Nesp is running on a lease-to-own model, meaning the hospitals covered will acquire machines handed to them when the lease period ends.
The deal will cost Sh200 billion over 10 years, with the contractors list being a mix of the traditional multinationals like Philips with a few local tycoons in the frame of BBS Mall owner Abdiweli Mohamed Hassan, Mr Richard Ngatia and Ms Mary Wanja Ibuntu.
Philips also supplies hospitals owned and operated by the Kenya Defence Forces with equipment, aside from having similar arrangements with private health institutions.
Barely two years after being contracted under Nesp, Koninklijke Philips NV – the Netherlands-registered parent firm of PEAL – is exiting East Africa.
AMEK says Egyptian group is not an original equipment manufacturer and cannot keep up with the complex work of servicing the kits supplied to hospitals.
GMED is one of the biggest medical equipment distributors in Egypt, parts of the Middle East and a few parts of Africa. It has incorporated a subsidiary in the Netherlands to acquire the East African arm of Philips.
The GMED Group wants to expand its continental presence, and has earmarked the Philips East Africa territory – Kenya, Tanzania, Uganda, Rwanda and Ethiopia – as a starting point.
AMEK says the deal is being implemented without conducting a public consultation of a safety impact assessment of the sale and transfer of Philips’ government contracts.
Service interruptions in hospitals
“The transaction, if implemented before judicial review or regulatory scrutiny, would result in the unlawful transfer of public procurement obligations related to the capital equipment maintenance at national referral hospitals, county referral hospitals, military hospitals and other critical maintenance and warranty contracts, including those under the Nesp, contrary to the Constitution and the Public Procurement and Asset Disposal Act, 2015,” AMEK chairperson Symon Mbakah says in his court papers.

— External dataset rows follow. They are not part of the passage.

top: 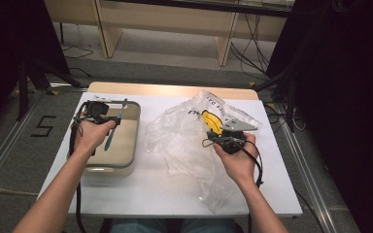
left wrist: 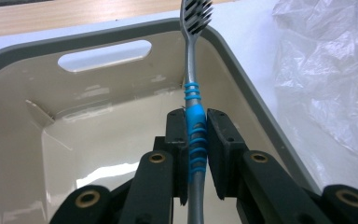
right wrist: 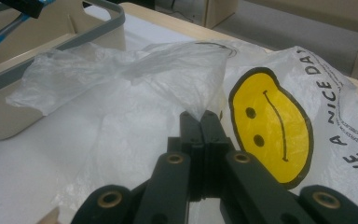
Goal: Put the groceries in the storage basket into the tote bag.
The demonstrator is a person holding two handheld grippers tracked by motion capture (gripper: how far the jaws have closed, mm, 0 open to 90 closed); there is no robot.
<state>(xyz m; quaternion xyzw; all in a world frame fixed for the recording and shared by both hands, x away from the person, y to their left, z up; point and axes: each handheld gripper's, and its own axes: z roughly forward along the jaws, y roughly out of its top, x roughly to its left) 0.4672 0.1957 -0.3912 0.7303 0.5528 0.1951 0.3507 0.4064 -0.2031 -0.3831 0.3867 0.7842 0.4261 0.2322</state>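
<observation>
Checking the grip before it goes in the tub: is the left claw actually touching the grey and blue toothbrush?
Touching. The left gripper view shows the left claw with both pads pressed against the grey and blue toothbrush handle.

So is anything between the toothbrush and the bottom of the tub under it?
Nothing visible. The left gripper holds the toothbrush above the tub, whose floor looks bare; the plastic bag lies beside it.

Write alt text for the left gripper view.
The left gripper is shut on a grey toothbrush at its blue grip, the black fingers pressing either side, bristles pointing away. Below it is a beige bin with a grey rim and a slot handle. A crumpled clear plastic bag lies on the white table to the right.
</observation>
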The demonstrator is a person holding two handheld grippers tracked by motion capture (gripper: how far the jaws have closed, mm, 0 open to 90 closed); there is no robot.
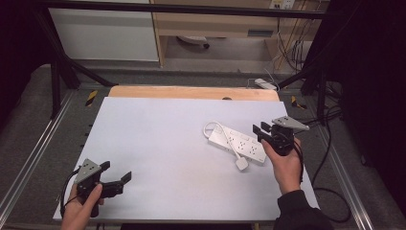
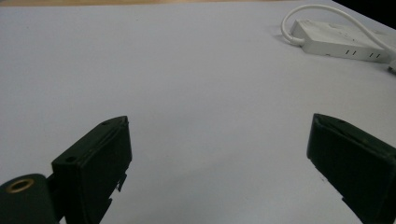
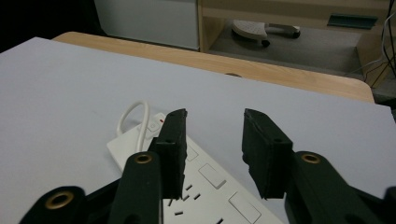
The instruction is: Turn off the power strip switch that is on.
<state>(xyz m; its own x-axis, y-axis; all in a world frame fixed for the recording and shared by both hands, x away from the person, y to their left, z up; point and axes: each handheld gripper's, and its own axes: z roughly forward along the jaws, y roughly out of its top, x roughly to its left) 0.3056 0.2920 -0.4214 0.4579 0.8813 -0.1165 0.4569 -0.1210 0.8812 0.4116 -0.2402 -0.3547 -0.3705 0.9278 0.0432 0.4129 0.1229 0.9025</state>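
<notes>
A white power strip (image 1: 237,143) lies on the right half of the white table top (image 1: 163,139), its cable (image 1: 213,127) looped at the far end and its plug (image 1: 242,164) lying on the near side. My right gripper (image 1: 261,128) hovers just over the strip's right end, jaws a little apart with nothing between them. In the right gripper view the strip (image 3: 210,182) lies under the right gripper (image 3: 215,114), below its black jaws. My left gripper (image 1: 116,171) rests open near the front left corner, far from the strip (image 2: 341,44). Bare table lies between the wide jaws of the left gripper (image 2: 220,120).
A wooden table edge (image 1: 191,92) runs along the far side. Beyond it stand a shelf unit (image 1: 215,28) and another white power strip (image 1: 265,84) on the floor. Black cables (image 1: 330,143) hang off the table's right side. Metal rails (image 1: 28,158) flank the table.
</notes>
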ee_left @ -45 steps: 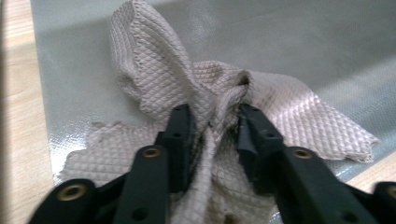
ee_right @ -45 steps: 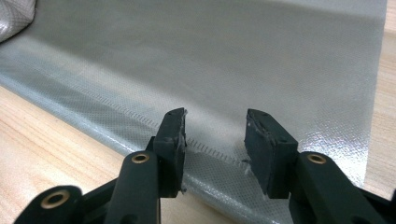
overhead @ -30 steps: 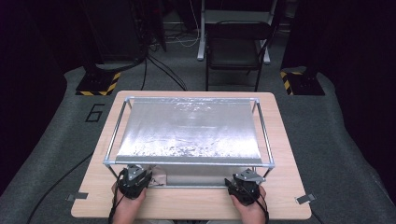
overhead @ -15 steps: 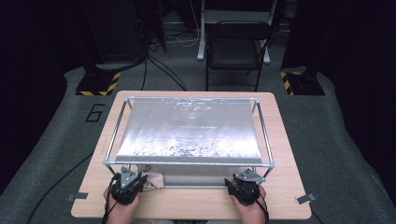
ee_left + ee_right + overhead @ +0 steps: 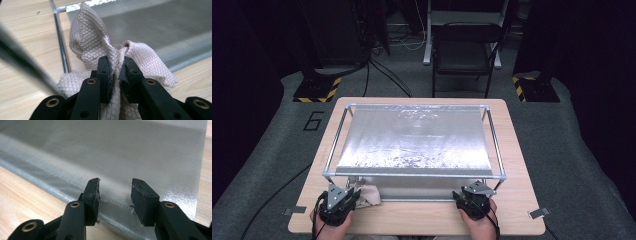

Some medical engineers hired by Philips have sued PEAL separately for “forceful transfer of their employment to GMED Holding BV.”
AMEK says GMED’s inexperience in making medical kits could lead to service interruptions in public hospitals.
“The loss or exit of this highly skilled technical team would paralyse medical equipment maintenance and calibration in national, county and private hospitals, thereby threatening the right to health under the Constitution,” Mr Mbakah said.
The engineers also say PEAL’s business has been grossly undervalued in the sale, though the lobby does not attach a specific value to the Philips subsidiary in the court papers.
“Implementation of the proposed acquisition in the absence of judicial intervention and regulatory safeguards would lead to an irreversible disruption of medical device servicing, jeopardising lives and rendering the constitutional petition nugatory,” AMEK says in an application seeking to suspend the sale, pending determination of its case.
PEAL has been sued alongside Koninklijke Philips NV and Philips Radio BV, GMED Holding BV, the Competition Authority of Kenya, the Ministry of Health, the Pharmacy and Poisons Board and the Attorney-General. The Council of Governors is listed as an interested party.
The respondents and the Council of Governors have not responded to the case.
The IFC in April said the Sh1.9 billion loan to GMED was for the expansion of the Egyptian group’s distribution business into East Africa. The loan is unsecured. This means it will be repaid when GMED makes money as settlement is not tied to a specific timeline.
The loan is still pending approval, according to the IFC website.